**Problem description:** Your task is to copy every line below that contains the word "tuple".

**Material supplied:**
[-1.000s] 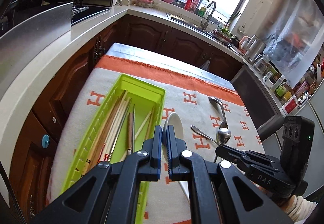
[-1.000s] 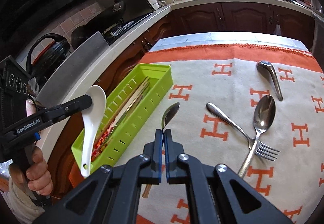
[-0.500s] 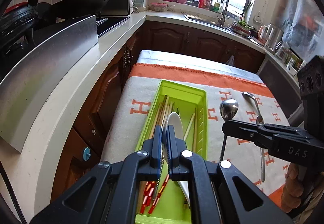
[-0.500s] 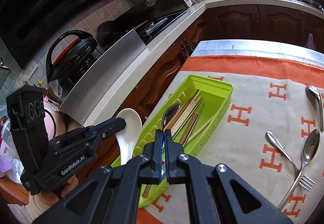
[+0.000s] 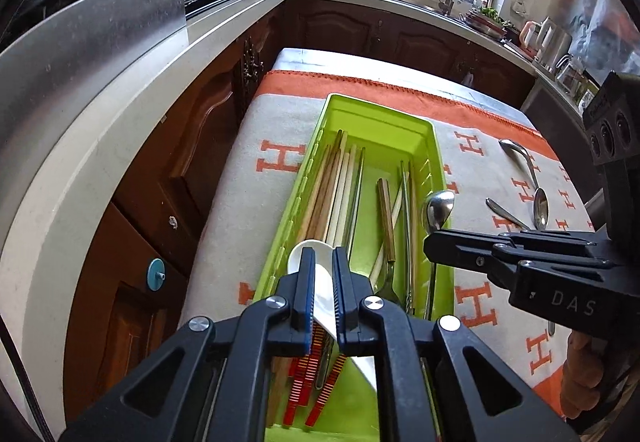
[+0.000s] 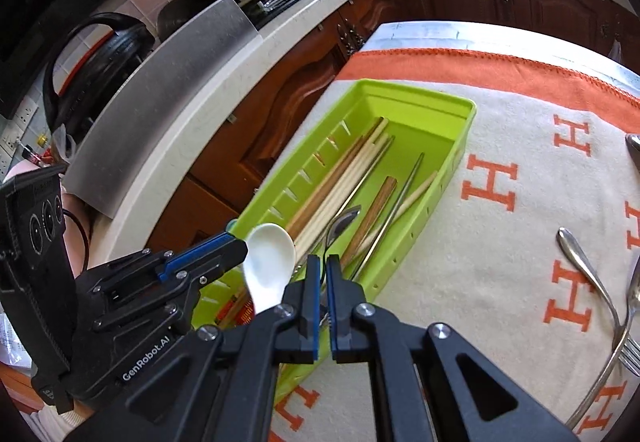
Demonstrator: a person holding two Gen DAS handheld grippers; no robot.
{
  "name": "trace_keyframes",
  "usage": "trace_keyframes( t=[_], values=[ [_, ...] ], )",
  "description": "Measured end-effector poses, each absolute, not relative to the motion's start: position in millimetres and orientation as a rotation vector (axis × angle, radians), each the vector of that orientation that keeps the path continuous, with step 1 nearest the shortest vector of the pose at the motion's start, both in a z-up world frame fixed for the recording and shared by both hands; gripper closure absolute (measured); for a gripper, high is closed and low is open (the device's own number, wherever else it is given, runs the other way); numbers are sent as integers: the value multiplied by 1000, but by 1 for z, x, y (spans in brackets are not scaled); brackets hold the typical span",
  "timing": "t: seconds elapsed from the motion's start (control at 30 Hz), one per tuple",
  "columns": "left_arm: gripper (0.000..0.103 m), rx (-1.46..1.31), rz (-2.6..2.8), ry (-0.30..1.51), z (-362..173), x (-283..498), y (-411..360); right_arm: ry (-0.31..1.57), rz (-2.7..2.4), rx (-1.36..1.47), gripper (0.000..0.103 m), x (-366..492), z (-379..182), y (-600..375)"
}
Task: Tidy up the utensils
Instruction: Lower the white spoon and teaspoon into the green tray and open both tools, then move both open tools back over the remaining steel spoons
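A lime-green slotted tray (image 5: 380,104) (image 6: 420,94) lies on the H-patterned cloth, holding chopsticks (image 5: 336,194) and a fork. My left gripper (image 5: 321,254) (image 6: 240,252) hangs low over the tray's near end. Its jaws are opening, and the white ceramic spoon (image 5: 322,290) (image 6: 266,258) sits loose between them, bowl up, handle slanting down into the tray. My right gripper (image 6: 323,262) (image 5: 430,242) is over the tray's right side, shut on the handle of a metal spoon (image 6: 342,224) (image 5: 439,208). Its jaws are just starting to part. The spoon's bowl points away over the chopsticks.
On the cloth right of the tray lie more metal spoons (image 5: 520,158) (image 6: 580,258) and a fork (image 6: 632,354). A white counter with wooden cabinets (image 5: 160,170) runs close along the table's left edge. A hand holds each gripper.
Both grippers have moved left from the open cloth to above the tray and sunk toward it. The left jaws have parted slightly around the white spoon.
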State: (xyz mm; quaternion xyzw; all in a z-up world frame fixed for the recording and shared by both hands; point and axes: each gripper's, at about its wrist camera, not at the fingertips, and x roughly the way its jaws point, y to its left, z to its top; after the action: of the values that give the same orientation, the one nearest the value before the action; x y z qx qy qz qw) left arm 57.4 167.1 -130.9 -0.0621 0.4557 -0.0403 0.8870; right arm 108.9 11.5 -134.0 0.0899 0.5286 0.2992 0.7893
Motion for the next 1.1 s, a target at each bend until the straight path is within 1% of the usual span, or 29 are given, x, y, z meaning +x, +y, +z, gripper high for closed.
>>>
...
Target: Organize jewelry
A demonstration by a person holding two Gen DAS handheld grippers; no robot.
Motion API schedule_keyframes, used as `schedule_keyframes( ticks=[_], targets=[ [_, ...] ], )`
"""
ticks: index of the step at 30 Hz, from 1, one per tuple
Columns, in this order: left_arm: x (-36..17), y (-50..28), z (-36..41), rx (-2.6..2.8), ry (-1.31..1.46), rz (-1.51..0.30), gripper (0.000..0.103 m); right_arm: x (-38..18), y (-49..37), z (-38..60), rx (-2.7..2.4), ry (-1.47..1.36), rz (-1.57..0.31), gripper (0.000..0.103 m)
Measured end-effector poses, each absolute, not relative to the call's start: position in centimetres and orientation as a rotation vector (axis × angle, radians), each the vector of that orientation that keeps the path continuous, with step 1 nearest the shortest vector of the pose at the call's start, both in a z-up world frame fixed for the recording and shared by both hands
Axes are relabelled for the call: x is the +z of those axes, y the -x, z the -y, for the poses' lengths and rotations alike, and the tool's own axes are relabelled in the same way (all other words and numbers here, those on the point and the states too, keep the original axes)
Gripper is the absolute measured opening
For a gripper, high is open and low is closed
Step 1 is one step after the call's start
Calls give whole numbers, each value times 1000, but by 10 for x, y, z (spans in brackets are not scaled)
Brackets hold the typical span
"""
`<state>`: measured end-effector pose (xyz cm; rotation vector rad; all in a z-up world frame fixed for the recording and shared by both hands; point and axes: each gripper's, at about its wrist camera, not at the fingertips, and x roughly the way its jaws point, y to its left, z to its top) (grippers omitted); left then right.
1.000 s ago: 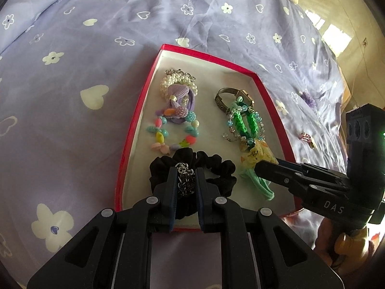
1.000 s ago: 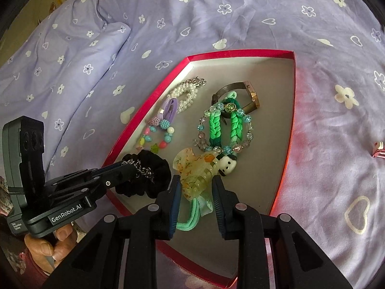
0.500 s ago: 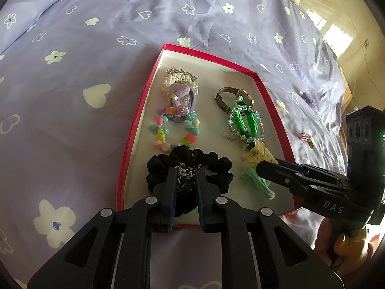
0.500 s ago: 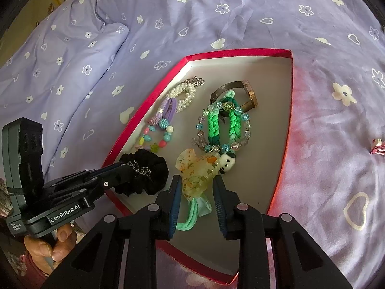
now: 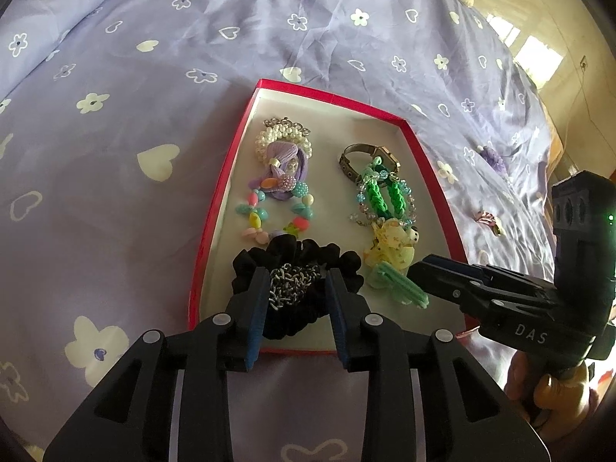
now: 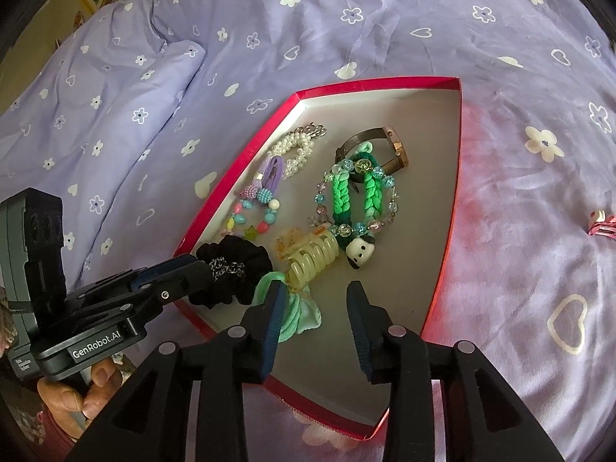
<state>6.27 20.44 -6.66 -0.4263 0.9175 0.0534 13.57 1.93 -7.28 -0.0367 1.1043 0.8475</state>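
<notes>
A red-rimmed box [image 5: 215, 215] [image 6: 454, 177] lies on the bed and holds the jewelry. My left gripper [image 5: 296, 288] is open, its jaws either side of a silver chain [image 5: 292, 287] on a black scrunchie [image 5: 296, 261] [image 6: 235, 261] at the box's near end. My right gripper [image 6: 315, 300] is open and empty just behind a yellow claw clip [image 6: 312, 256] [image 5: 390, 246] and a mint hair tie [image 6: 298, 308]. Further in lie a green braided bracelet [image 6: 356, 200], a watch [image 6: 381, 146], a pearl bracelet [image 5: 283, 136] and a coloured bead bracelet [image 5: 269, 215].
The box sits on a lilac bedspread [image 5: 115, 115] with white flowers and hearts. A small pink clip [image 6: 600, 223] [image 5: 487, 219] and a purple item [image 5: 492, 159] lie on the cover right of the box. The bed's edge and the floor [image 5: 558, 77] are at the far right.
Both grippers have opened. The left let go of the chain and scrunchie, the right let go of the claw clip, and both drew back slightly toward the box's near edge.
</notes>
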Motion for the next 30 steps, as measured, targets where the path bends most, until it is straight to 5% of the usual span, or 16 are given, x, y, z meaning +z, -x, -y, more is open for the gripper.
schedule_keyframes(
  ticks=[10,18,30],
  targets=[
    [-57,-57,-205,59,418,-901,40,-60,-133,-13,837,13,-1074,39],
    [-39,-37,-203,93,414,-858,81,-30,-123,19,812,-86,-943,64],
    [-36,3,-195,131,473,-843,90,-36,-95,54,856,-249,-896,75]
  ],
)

**Solved problem:**
  "timing": "t: seconds elapsed from the motion's start (control at 30 Hz), one per tuple",
ticks: index of the step at 30 Hz, from 1, one per tuple

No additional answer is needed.